WORK REQUIRED ->
Will you quote precisely the lines that run from the top of the material below to the line containing "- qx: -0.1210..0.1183", both ends included?

SUPPLIED DATA ->
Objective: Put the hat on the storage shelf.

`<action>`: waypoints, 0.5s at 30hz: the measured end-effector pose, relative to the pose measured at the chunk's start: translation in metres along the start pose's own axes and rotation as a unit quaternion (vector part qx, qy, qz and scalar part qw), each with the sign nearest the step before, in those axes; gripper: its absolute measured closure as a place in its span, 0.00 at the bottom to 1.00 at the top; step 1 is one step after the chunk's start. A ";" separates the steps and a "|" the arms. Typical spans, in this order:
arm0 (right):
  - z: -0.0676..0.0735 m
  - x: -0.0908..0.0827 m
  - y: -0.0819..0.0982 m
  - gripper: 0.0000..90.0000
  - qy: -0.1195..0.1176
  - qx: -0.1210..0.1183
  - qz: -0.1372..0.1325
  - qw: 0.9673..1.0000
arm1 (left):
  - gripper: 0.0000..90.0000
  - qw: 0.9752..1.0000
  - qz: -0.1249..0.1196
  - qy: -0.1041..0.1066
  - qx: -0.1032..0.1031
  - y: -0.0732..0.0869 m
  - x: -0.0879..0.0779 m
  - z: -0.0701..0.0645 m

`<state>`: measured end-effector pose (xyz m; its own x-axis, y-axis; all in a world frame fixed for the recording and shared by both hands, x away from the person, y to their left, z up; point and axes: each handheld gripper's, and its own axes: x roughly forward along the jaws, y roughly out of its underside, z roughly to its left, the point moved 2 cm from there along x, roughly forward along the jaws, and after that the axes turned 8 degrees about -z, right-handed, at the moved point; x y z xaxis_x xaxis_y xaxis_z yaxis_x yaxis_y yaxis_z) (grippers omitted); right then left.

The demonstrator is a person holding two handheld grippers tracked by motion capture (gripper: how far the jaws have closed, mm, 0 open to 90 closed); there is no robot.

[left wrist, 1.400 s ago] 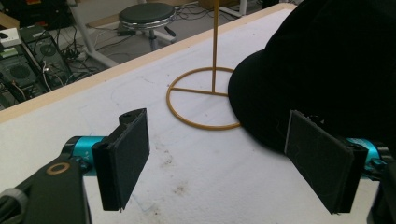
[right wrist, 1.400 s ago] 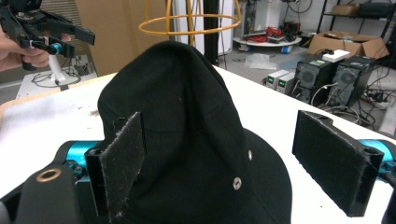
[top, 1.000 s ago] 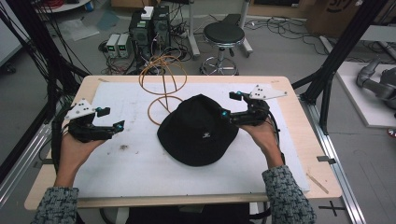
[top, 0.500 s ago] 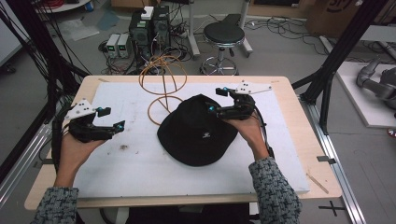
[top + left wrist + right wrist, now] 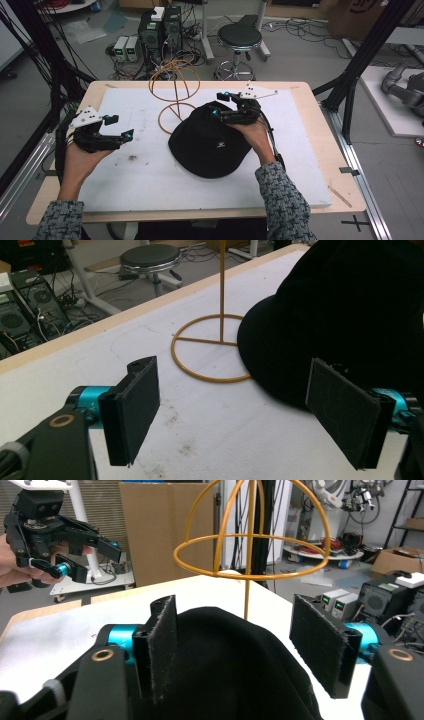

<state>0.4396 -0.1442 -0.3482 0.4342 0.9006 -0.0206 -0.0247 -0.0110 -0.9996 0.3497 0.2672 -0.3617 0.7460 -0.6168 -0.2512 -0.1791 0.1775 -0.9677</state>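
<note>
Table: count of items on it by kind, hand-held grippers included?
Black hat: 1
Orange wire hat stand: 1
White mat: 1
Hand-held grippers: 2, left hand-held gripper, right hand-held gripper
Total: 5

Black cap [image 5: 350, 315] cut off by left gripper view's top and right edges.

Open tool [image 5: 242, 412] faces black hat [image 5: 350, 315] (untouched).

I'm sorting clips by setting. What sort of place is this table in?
Most likely a robotics or electronics lab, not a home: power supplies and computer towers stand on the floor among loose cables, a black metal frame surrounds the table, and cardboard boxes stand behind.
</note>
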 end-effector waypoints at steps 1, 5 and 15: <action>0.000 0.001 0.001 0.44 -0.003 0.001 -0.004 1.000 | 0.24 1.000 0.000 0.000 0.000 0.000 0.000 0.000; -0.003 0.005 0.005 0.45 -0.010 0.010 0.000 1.000 | 0.24 1.000 -0.001 0.000 -0.001 0.000 -0.001 0.001; -0.008 0.007 0.010 0.55 -0.013 0.016 -0.007 1.000 | 0.24 1.000 0.001 0.001 -0.001 0.000 0.000 0.001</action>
<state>0.4502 -0.1412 -0.3583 0.4105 0.9118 -0.0058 -0.0478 0.0151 -0.9987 0.3501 0.2680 -0.3620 0.7442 -0.6182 -0.2529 -0.1814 0.1774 -0.9673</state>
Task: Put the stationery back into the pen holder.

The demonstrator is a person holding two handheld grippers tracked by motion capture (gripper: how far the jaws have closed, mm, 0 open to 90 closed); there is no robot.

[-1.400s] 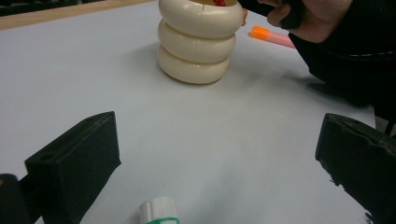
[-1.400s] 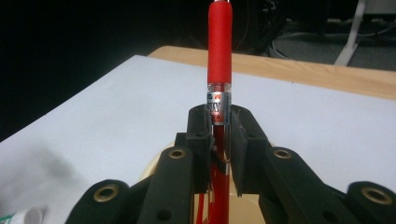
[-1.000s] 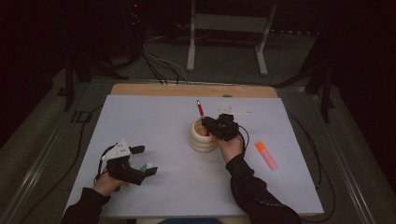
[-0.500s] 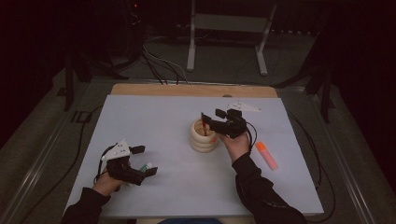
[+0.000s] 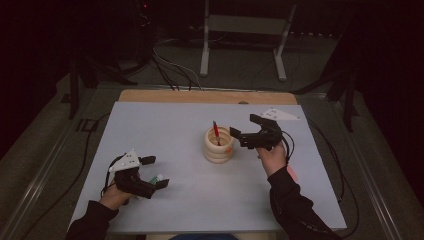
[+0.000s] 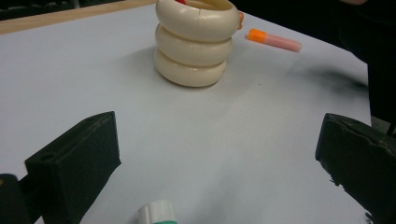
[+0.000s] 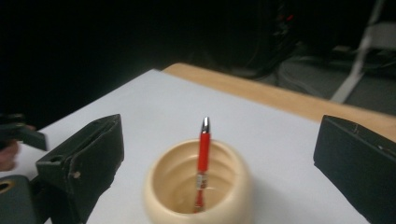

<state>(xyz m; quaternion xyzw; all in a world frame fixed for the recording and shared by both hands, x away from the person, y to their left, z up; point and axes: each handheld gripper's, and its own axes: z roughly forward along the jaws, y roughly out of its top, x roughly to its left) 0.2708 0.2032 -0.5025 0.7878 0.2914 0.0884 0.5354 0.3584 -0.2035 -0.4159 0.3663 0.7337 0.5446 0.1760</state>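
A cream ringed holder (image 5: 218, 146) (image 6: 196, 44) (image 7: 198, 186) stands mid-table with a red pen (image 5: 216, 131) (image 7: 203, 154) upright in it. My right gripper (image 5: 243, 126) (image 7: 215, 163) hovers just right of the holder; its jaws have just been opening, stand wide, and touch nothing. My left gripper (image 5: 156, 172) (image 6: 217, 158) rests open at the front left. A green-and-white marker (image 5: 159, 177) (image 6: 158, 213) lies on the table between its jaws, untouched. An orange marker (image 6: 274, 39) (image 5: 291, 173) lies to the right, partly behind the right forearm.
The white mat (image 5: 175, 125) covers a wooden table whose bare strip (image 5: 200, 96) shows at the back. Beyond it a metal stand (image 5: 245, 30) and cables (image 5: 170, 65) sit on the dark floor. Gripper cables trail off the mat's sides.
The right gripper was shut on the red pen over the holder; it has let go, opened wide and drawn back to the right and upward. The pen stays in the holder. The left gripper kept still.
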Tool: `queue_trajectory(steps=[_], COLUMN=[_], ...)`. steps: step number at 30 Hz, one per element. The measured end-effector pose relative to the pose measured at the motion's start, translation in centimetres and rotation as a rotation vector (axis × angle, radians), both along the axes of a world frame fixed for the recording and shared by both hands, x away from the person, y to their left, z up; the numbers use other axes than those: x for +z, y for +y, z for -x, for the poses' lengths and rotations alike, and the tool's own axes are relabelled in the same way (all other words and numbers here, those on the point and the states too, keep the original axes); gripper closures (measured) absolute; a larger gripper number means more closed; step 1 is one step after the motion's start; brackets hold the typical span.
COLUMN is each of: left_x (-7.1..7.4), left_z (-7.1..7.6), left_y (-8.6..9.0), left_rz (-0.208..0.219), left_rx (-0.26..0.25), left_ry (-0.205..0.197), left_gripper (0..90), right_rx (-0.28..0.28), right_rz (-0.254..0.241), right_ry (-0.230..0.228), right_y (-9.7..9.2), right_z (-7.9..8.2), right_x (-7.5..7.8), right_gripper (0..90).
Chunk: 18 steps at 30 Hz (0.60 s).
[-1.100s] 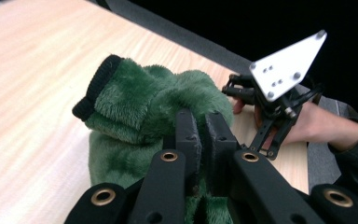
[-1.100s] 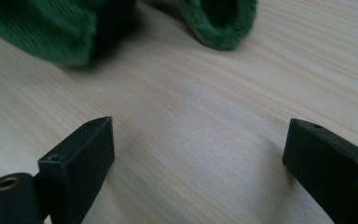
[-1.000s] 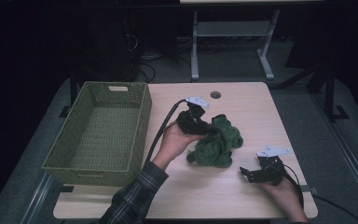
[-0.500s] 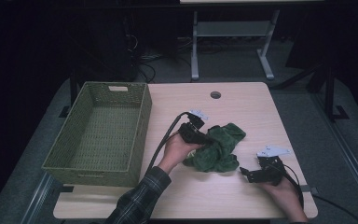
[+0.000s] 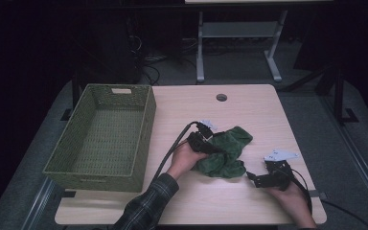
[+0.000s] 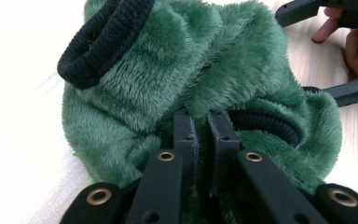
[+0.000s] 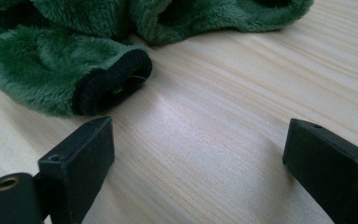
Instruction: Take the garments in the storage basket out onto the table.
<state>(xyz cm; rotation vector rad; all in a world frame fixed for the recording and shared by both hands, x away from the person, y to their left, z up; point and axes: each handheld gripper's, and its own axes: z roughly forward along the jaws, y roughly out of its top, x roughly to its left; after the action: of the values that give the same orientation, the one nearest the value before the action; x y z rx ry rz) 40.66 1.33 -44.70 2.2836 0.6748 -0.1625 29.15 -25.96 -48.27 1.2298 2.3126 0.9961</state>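
Observation:
A fuzzy green garment (image 5: 230, 146) with black ribbed cuffs lies bunched on the wooden table (image 5: 254, 108), right of centre. My left gripper (image 5: 219, 151) is shut on a fold of it, and in the left gripper view the two jaws (image 6: 201, 126) press together into the green pile (image 6: 168, 70). My right gripper (image 5: 255, 178) rests open on the table just right of the garment and clear of it. In the right gripper view, bare wood lies between its wide-apart jaws (image 7: 196, 149), with a black cuff (image 7: 109, 81) a little ahead on the left.
A woven green basket (image 5: 143, 129) stands on the left part of the table, with nothing visible inside. A round cable hole (image 5: 221, 97) sits near the far edge. The left gripper's cable (image 5: 170, 151) trails beside the basket. Dark floor and a metal frame lie beyond.
My left gripper has drawn the garment toward the near edge of the table, bunching it tighter. The right gripper has stayed where it was, open.

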Motion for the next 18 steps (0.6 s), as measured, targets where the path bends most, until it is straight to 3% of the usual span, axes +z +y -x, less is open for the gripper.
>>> queue_trajectory(steps=[4, 10, 14, 18], left_x=[2.2, 4.1, 4.9, 4.7], left_z=[0.8, 2.1, 3.3, 4.2], left_y=[0.5, 0.8, 0.7, 0.0], left_rz=[0.004, 0.013, 0.024, 0.016], left_rx=[0.002, -0.01, -0.041, -0.07], left_ry=[-0.054, -0.102, -0.115, -0.117], left_gripper=[69.5, 61.8, 61.7, 60.8], right_rx=[0.0, 0.0, -0.001, 0.0], right_rz=[0.0, 0.0, 0.0, 0.0], right_ry=[0.0, 0.0, 0.001, 0.0], right_y=[0.0, 0.0, 0.0, 0.0], right_z=[0.0, 0.0, 0.0, 0.0], right_x=[0.0, 0.0, 0.0, 0.0], right_gripper=[8.6, 8.6, 8.7, 8.7])
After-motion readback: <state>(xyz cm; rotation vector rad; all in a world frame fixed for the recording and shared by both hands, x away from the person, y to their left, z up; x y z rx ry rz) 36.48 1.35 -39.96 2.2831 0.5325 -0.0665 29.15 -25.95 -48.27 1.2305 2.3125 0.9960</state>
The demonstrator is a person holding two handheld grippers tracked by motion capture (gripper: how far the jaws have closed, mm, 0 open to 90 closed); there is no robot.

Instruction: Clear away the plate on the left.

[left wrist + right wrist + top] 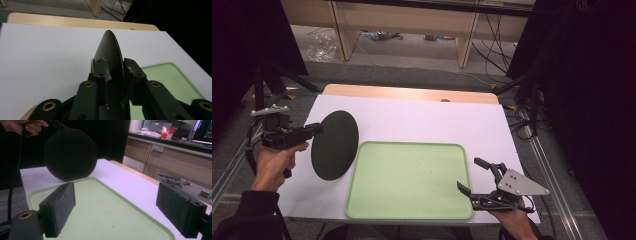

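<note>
While the left gripper pinches the dark plate by its rim, mid-left of the frame beside the green tray, that edge hold could slip; the right gripper stands spread.

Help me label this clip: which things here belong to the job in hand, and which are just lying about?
In the job:
- dark round plate, held on edge by the left gripper
- green tray
- right gripper, fingers open over the tray's corner

Lying about:
- cables on the floor
- wooden bench legs beyond the table
</note>
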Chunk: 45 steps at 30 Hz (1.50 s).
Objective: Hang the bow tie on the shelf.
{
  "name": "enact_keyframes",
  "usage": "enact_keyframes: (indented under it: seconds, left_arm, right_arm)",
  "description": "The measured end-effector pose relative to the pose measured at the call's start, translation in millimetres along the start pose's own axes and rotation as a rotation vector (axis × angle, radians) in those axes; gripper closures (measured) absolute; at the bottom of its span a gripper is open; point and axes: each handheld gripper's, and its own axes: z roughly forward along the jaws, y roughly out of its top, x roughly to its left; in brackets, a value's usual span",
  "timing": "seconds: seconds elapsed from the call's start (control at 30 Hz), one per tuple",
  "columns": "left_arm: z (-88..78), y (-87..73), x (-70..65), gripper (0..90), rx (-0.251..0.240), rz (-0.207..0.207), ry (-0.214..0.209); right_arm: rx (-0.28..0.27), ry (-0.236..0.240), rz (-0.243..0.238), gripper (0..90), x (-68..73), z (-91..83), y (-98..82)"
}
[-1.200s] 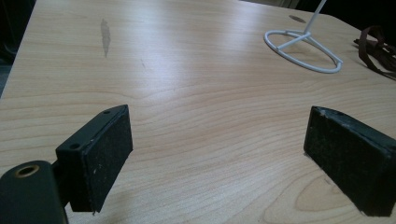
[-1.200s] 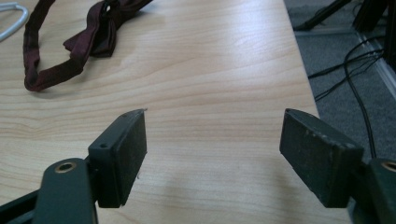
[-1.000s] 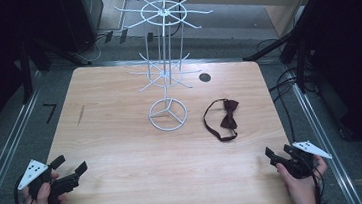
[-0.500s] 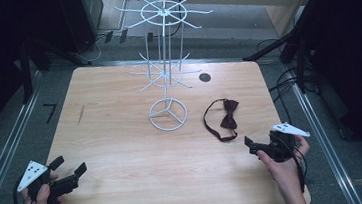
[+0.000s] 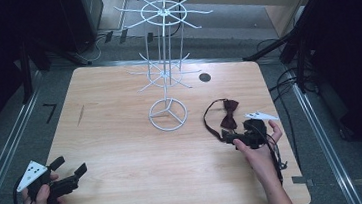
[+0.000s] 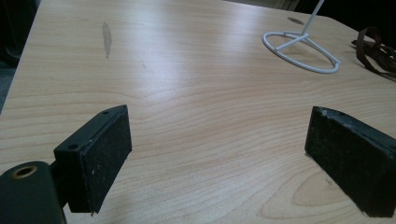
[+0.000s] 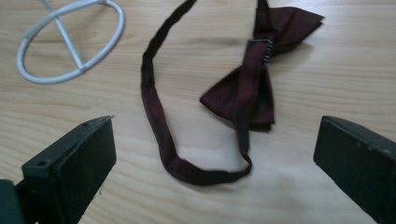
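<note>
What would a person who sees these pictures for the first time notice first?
The tall white wire rack stands at the middle of the far half of the table, its hooks empty. To its right a dark red bow tie lies flat with its strap looped on the wood. The right gripper points at the tie with jaws open, and the left gripper waits open at the near left corner.

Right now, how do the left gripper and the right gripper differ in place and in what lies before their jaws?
The left gripper sits at the table's near left corner over bare wood; the right gripper sits by the dark red bow tie. The strap's loop lies in front of the right gripper's jaws, untouched; nothing lies before the left's. Both stand open and hold nothing.
</note>
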Motion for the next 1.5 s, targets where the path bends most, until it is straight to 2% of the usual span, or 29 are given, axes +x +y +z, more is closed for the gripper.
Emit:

FINISHED TASK ->
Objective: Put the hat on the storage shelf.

`<action>`: waypoints, 0.5s at 30hz: the measured end-effector pose, relative to the pose measured at the chunk's start: translation in metres along the start pose's own axes and rotation as a unit quaternion (vector part qx, qy, qz and scalar part qw), each with the sign nearest the step before, in those axes; gripper: its absolute measured closure as a place in its span, 0.00 at the bottom to 1.00 at the top; step 1 is one step after the chunk's start. A ";" separates the steps and a "|" the arms. Typical spans, in this order:
arm0 (right):
  - z: -0.0676..0.0735 m
  - x: -0.0908..0.0827 m
  - y: -0.0819..0.0982 m
  - gripper: 0.0000..90.0000
  - qy: -0.1195..0.1176
  - qx: -0.1210..0.1183

There's nothing else to the answer.